Conséquences écologiques majeures

Le réchauffement des océans a des répercussions dramatiques sur les écosystèmes marins. Les coraux, par exemple, sont particulièrement vulnérables : une hausse même minime des températures peut provoquer leur blanchiment, un phénomène où ils perdent leurs algues symbiotiques et meurent. En 2023, les scientifiques ont observé des épisodes de blanchiment massifs, notamment dans la Grande Barrière de corail en Australie. Par ailleurs, la hausse des températures modifie les courants marins et réduit la quantité d’oxygène disponible dans l’eau, menaçant la survie de nombreuses espèces comme les poissons ou les mammifères marins.

Impact sur les populations humaines

Les conséquences du réchauffement des océans ne se limitent pas aux écosystèmes : elles touchent directement les populations humaines. Les communautés côtières, notamment dans les pays en développement, sont les plus exposées aux phénomènes météorologiques extrêmes comme les cyclones ou les tempêtes, dont l’intensité est amplifiée par la chaleur des océans. De plus, la montée du niveau de la mer, liée à la dilatation thermique de l’eau et à la fonte des glaces, menace les zones habitées en bord de mer. Enfin, la pêche, qui représente une source majeure de protéines pour des millions de personnes, est perturbée par la migration des espèces ou la diminution des stocks de poissons.

Rôle des scientifiques et alertes

Les chercheurs, notamment ceux du Copernicus Marine Service (CMEMS) et de la National Oceanic and Atmospheric Administration (NOAA), surveillent en temps réel l’évolution des températures océaniques. Ces organismes, soutenus par des institutions internationales comme l’Organisation météorologique mondiale (OMM), alertent régulièrement sur l’urgence d’agir pour limiter le réchauffement climatique. Leurs données, collectées via des satellites et des bouées océaniques, permettent de modéliser les tendances et d’anticiper les risques futurs. Cependant, malgré ces avertissements, les émissions mondiales de GES continuent d’augmenter, retardant les actions nécessaires.

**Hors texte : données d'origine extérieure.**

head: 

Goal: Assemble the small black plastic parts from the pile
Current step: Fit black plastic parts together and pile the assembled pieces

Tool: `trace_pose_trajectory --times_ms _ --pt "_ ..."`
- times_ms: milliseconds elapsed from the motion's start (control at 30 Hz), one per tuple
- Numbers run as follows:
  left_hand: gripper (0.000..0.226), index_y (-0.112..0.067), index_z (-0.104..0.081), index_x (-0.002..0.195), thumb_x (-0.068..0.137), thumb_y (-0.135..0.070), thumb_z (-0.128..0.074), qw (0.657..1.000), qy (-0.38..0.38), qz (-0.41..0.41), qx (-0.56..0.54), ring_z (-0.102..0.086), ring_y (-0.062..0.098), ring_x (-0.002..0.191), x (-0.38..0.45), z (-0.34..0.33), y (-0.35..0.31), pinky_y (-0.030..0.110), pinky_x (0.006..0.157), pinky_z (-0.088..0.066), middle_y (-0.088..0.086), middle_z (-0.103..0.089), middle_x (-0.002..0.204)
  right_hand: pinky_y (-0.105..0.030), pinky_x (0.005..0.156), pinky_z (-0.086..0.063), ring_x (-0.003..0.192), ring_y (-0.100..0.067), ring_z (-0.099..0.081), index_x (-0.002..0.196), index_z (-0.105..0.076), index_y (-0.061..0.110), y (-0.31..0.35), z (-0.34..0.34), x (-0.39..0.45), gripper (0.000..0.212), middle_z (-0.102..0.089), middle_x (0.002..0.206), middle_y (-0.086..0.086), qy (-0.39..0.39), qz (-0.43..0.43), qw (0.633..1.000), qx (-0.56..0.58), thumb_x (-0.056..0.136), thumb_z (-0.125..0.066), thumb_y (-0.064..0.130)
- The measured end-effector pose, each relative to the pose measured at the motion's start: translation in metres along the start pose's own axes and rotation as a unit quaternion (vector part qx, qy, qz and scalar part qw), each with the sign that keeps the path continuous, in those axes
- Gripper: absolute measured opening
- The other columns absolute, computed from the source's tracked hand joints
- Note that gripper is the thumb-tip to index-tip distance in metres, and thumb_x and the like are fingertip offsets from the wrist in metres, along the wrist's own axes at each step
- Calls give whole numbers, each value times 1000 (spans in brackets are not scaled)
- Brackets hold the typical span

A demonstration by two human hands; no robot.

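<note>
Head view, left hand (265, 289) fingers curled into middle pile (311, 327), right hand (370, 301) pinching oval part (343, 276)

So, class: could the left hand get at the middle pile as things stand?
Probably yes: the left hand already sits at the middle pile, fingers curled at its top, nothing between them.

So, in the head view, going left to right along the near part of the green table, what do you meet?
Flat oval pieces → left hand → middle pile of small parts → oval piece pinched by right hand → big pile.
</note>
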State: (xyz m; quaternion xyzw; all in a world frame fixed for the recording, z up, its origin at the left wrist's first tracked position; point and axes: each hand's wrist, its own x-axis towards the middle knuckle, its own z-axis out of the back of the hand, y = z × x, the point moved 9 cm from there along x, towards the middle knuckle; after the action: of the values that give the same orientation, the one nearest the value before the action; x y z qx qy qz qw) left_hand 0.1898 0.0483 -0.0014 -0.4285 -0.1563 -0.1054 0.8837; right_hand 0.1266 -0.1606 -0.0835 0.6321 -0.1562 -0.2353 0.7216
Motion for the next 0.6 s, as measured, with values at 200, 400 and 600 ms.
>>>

Ce que ça pourrait changer

Face à cette situation, plusieurs pistes sont explorées pour atténuer le réchauffement des océans. Les scientifiques plaident pour une **réduction drastique des émissions de GES**, conformément aux objectifs de l’**Accord de Paris** (2015), qui vise à limiter le réchauffement à **1,5°C** par rapport à l’ère préindustrielle. D’autres solutions incluent la protection et la restauration des écosystèmes marins, comme les **mangroves** ou les herbiers, qui absorbent le CO₂ et protègent les côtes. Enfin, des projets de **capture et stockage du carbone** (CSC) sont testés pour retirer le CO₂ de l’atmosphère et le stocker dans les fonds marins. Cependant, ces mesures restent insuffisantes sans une coopération internationale renforcée.